Goethe University Frankfurt

I am a postdoctoral researcher at Goethe University Frankfurt.

Research interests: Macroeconomics, income distribution, income risk, fiscal policy



Working Papers

On the optimal design of transfers and income-tax progressivity

We study the optimal design of means-tested transfers and progressive income taxes. In a simple analytical model, we show that adding a transfer to a log-linear tax induces welfare gains almost as large as in the second-best allocation. Transfers allow for more progressive average than marginal tax-and-transfer rates, achieving redistribution while preserving efficiency. In a rich dynamic model, we quantify the optimal fiscal plan. We use new flexible functions featuring targeted transfers and progressive income taxes, delivering a good empirical fit across the income distribution. Transfers should be larger than currently in the U.S. and financed with moderate income-tax progressivity.

Accepted at the Journal of Political Economy: Macroeconomics

(with Axelle Ferriere, Gaston Navarro, and Oliko Vardishvili)


Work in Progress

Joint Search over the Life Cycle

This paper studies how the added worker effect - intra-household insurance through increased spousal labor market participation - varies over the life-cycle. We show in U.S. data that the added worker effect is much stronger for young than for old households. A stochastic life-cycle model of two-member households with job search in a frictional labor market is capable of replicating this finding. The model suggests that a lower added worker effect for the old is driven primarily by better insurance through asset holdings. Human capital differences between employed young and old contribute to the difference but are quantitatively less important, while differences in job arrival rates play a limited role.
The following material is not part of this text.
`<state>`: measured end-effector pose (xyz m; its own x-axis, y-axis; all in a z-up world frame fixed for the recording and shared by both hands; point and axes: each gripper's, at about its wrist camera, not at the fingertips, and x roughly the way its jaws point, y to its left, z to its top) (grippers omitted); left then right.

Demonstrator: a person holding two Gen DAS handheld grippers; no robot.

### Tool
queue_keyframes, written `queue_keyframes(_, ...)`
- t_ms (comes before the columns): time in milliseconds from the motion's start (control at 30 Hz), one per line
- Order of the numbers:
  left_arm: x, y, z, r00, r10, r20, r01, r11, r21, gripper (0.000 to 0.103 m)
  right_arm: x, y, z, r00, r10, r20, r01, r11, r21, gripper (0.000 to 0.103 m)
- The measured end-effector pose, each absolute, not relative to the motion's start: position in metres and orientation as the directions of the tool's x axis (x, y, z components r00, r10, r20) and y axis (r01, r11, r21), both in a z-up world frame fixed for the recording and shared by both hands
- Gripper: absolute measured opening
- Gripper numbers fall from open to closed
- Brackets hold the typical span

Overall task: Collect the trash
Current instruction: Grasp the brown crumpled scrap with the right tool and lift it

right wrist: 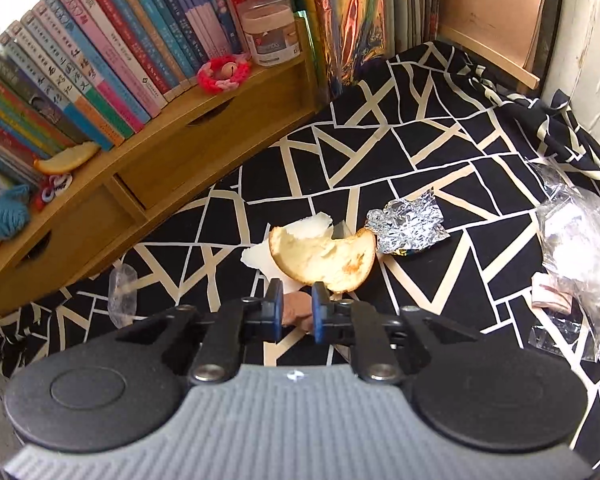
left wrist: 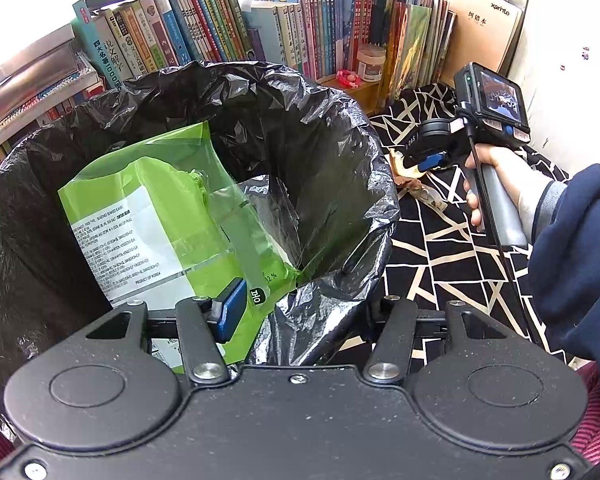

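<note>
A bin lined with a black bag point(left wrist: 320, 128) fills the left wrist view, and a green packet point(left wrist: 160, 208) stands inside it. My left gripper point(left wrist: 296, 300) is shut on the bin's near rim. Its left blue pad point(left wrist: 230, 308) is inside, against the packet; the other finger is hidden behind the bag. On the black-and-cream cloth point(right wrist: 420, 140) lies a pale curved peel point(right wrist: 324, 256), just ahead of my right gripper point(right wrist: 296, 292). That gripper's pads stand close together, with a brown scrap point(right wrist: 296, 312) filling the gap between them. The right gripper point(left wrist: 428, 164) also shows beside the bin, held by a hand.
Crumpled foil point(right wrist: 408, 228) lies right of the peel, with white paper point(right wrist: 254, 256) under it. A clear plastic bag point(right wrist: 580, 248) is at the right and a small clear wrapper point(right wrist: 122, 292) at the left. A wooden shelf point(right wrist: 160, 160) of books borders the cloth, with another peel slice point(right wrist: 66, 160) on it.
</note>
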<state>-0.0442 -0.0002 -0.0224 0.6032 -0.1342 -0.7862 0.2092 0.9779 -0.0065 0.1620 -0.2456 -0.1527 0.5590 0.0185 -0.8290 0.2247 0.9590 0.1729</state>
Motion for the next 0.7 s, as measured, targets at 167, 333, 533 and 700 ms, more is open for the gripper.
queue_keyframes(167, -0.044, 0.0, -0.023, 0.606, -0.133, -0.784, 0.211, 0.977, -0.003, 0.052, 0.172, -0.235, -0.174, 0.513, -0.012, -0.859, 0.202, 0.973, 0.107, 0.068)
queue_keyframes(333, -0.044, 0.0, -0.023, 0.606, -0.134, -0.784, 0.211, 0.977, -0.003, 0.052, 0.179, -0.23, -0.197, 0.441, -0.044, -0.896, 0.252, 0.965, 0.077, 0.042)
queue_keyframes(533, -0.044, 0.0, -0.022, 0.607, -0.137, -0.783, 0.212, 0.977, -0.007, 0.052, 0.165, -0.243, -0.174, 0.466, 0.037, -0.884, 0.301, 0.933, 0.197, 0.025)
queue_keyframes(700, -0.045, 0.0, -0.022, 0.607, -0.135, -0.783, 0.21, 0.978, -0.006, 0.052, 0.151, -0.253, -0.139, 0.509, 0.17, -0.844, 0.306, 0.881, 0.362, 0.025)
(with Annika Bacher and Lukas Nord)


Firm Dynamics and Earnings Risk

We study the sources of individual earnings risk in frictional labor markets, focusing on the role firms play for their workers’ earnings risk. First, using administrative matched employer-employee data from Denmark, we document key properties of the worker earnings growth distribution, the firm revenue growth distribution, and their joint distribution. The worker earnings and firm revenue growth distributions exhibit strong deviations from normality, in particular excess kurtosis, with many workers and firms experiencing very small changes to their earnings/revenues, but a significant minority experiencing very large changes. Large earnings losses are more likely for workers in firms with negative revenue growth, driven both by separations to unemployment and earnings losses on the job. Second, we develop a model framework consistent with the data, with four key features: i) frictional labor markets and on the job search to capture unemployment risk and wage growth through a job ladder, ii) multi-worker firms to capture gross and net worker flows, iii) risk averse workers such that earnings risk matters, and iv) contracting with two-sided limited commitment because earnings of job stayers are changing infrequently in the data. Third, we use the model to explore policies designed to mitigate earnings fluctuations.

(with Filip Rozsypal)

Optimal Redistribution: Rising Inequality vs. Rising Living Standards

Both per capita income and inequality have been rising in the U.S. since the 1950s. In the workhorse models of optimal income taxation, larger inequality calls for a more redistributive welfare state over time. Yet, the level of income -- what standard of living the poor can afford -- plays no role for optimal taxes in these homothetic models. This paper integrates the optimal income tax problem into a structural change general equilibrium model with non-homothetic preferences. In this setup, growth affects the equity-efficiency trade-off in two ways: (i) it increases the skill premium, calling for more redistribution; and (ii) it decreases the share of necessities in consumption baskets of the poor, calling for less redistribution. We quantify this model for the U.S. 1950-2010. Even though inequality was rising substantially in this period, we find that the ``level'' effects significantly dampen the desired increase in redistribution.